Desde sua prisão, a defesa de Ruan Macário entrou com vários pedidos de habeas corpus, sendo todos negados. O último pedido foi negado em julho deste ano, e a expectativa é que o julgamento finalmente ocorra para que a família de Kelton Marques possa encontrar algum conforto após essa tragédia.
Manifestações de motoboys
Desde que que a tragédia aconteceu, motoboys se uniram para fazer mobilizações cobrando justiça por Kelton Marques. Na maioria das vezes os protestos eram organizados no local onde o acidente aconteceu, na Avenida Flávio Ribeiro Coutinho, mais conhecida como Retão de Manaíra. Além das mochilas térmicas estampadas com o rosto de Kelton, os motoboys vestiam-se com camisas em homenagem ao colega de profissão.
Dados do Ministério da Saúde, a taxa de internação de motociclistas passou de 3, 9 por 10 mil habitantes para 6,1 por 10 mil habitantes entre 2011 e 2021 – um aumento de 55%, considerando apenas a rede do Sistema Único de Saúde (SUS) e conveniados.
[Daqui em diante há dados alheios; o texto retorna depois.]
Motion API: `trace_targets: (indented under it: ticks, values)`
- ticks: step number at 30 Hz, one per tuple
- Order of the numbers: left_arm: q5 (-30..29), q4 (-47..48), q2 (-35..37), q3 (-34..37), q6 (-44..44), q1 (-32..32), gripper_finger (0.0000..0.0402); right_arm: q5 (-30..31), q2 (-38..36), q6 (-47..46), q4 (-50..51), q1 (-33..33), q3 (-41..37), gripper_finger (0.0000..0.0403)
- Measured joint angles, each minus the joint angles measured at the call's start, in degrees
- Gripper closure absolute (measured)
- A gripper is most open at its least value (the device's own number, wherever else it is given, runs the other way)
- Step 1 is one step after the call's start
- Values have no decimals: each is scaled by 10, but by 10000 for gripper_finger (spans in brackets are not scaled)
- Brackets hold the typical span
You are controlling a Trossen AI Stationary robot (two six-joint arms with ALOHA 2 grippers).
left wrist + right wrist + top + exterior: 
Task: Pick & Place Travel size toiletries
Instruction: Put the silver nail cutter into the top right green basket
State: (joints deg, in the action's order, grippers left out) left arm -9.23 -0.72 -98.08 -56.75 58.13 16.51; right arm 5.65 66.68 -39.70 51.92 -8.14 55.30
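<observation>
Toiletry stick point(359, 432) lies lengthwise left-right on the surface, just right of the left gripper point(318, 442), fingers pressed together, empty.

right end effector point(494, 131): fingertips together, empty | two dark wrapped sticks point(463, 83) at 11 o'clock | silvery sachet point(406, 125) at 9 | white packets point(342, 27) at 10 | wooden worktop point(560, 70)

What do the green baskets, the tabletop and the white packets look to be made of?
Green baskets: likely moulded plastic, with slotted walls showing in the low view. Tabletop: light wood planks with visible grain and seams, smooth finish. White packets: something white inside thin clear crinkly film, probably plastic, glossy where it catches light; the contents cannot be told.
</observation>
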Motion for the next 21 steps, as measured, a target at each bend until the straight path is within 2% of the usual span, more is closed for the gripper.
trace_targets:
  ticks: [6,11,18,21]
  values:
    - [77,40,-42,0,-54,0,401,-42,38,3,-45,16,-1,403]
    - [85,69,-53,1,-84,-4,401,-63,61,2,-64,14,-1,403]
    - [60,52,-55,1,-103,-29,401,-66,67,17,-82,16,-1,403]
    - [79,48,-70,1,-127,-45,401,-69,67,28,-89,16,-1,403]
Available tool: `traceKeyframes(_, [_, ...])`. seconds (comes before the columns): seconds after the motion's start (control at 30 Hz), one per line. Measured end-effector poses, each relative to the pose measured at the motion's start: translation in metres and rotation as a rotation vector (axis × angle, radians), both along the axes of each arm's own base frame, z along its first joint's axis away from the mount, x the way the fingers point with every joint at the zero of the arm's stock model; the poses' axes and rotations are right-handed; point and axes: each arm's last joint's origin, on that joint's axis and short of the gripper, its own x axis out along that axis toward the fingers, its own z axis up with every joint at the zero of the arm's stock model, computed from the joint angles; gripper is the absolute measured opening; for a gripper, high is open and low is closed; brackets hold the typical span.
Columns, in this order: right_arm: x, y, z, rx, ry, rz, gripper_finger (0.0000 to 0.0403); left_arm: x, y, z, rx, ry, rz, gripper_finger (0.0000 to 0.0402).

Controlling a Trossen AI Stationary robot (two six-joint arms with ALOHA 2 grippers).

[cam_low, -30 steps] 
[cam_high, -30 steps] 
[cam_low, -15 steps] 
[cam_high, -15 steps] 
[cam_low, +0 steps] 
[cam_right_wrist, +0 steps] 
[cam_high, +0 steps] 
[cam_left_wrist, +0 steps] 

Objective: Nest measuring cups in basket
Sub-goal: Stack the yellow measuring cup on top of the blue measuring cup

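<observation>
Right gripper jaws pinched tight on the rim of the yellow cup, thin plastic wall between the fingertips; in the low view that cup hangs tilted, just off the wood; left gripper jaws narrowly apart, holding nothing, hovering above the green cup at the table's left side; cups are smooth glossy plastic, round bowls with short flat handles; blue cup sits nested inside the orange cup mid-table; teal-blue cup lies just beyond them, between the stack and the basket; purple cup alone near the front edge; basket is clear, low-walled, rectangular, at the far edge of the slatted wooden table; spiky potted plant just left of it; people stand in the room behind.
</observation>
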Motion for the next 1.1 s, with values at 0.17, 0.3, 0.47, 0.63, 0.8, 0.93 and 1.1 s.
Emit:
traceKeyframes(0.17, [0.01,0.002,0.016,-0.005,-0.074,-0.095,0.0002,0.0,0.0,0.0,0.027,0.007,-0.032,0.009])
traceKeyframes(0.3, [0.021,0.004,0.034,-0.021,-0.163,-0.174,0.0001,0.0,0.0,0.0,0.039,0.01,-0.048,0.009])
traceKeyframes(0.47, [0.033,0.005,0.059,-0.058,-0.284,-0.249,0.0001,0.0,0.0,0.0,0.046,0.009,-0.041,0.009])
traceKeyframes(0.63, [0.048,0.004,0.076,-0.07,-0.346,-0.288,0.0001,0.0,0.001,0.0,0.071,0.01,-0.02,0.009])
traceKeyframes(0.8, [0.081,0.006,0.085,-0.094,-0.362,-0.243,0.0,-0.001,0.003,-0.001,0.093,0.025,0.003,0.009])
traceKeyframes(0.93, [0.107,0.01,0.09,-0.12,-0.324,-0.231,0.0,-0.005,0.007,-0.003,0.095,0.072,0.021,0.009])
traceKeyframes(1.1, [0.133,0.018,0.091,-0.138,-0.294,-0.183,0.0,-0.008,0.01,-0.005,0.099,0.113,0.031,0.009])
Ainda de acordo com o MS, o número de mortes de motociclistas por lesões no trânsito em 2021 foi de 11.115, assim a taxa de mortalidade foi de 5,8 mortes por 100 mil habitantes.
Os dados são de um relatório divulgado pela pasta em abril de 2023, sinalizando o cenário brasileiro das lesões de motociclistas no trânsito entre 2011 e 2021. De acordo com o boletim publicado, no Brasil, em 2020, lesões por acidentes de trânsito foram responsáveis por mais de 190 mil internações nos hospitais do Sistema Único de Saúde (SUS) e hospitais conveniados. Destas, mais de 61% eram de motociclistas.